Three kids were bitten by a dog in south Charlotte in September. The kids were playing on the road one evening when a two-year-old Labrador retriever mix that was off leash began chasing them and bit them. The owner of the dog had been doing yard work and left the yard open. Kids inside the home opened a door to the backyard to let the dog out, and it escaped through an open gate. One of the kids was taken to the Children’s Hospital. The dog was surrendered to animal control for a rabies quarantine.

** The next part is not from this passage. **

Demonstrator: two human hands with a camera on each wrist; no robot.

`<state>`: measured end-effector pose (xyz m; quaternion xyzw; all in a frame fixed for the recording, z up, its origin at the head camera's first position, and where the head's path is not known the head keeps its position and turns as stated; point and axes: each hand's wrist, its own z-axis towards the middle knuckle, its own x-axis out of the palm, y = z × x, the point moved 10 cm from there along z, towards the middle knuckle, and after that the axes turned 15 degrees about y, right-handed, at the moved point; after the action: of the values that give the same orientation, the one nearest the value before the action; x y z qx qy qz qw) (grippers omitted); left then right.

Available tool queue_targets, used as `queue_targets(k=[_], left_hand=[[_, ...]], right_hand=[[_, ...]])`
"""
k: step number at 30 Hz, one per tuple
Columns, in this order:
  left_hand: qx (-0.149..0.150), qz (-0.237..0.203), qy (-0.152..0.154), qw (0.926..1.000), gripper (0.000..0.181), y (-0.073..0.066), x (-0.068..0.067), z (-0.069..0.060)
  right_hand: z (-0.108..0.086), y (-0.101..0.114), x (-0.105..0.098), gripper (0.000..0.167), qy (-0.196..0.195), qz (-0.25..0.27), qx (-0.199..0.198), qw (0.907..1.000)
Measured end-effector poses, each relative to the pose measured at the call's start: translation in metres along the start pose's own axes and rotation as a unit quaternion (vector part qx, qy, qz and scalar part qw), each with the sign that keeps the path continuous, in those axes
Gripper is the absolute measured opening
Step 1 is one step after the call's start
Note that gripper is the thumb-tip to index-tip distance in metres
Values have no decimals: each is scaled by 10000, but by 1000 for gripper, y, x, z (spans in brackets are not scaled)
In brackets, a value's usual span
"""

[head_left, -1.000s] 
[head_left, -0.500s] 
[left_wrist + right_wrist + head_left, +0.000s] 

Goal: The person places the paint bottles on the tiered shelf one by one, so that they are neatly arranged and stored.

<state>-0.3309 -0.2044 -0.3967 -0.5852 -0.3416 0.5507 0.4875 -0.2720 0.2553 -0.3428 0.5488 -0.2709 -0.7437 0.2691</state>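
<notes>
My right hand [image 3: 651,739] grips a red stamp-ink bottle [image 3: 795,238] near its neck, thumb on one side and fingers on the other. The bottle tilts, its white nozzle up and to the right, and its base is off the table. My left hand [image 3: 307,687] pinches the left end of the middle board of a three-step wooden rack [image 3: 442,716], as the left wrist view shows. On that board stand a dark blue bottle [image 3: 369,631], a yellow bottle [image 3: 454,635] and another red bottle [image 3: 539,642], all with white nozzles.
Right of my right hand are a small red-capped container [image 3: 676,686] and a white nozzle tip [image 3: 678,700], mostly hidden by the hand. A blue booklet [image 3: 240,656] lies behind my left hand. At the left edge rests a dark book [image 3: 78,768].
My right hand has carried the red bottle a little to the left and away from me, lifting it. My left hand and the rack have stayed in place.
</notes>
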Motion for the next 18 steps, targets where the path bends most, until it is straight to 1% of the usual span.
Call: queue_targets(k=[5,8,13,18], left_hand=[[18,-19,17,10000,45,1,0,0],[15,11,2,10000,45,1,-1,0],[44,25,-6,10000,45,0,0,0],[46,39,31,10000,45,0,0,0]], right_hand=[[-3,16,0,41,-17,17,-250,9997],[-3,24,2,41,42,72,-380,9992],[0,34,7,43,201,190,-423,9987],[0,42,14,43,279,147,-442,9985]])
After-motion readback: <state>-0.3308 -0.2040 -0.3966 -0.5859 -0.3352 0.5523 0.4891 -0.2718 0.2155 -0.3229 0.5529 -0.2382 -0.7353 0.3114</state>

In North Carolina, someone bitten by a dog has multiple different theories under which he or she can sue for damages. The first is the North Carolina dog bite statutes. A dog owner can be held strictly liable for a dog bite to a person if he willfully, knowingly, and intentionally violates the rule against dogs running at large under North Carolina General Statutes section 67-12. This rule applies only to a dog that is unaccompanied by the owner or another family member or person and that is running at large.
When this law doesn’t apply, a dog owner might be held strictly liable under section 67-4.4. The issue in that case is whether the injuries were inflicted by a dangerous dog. A dangerous dog is defined as one that is at least six months old and running at large at night, that previously hurt or killed others, or that was previously declared dangerous or potentially dangerous by officials.
When the statutory requirements aren’t fulfilled, there may be a remedy under common law. You can recover compensation by proving negligence. Negligence exists when there’s a lack of ordinary care that a reasonably careful and prudent individual would use under the same circumstances. To establish negligence, you will need to prove: (1) the defendant’s legal duty, (2) the defendant’s breach of duty, (3) actual and legal causation, and (4) injury. Legal cause is that which naturally and not broken by a new, independent cause created injuries to the plaintiff. It has to be an event without which the plaintiff wouldn’t have been hurt.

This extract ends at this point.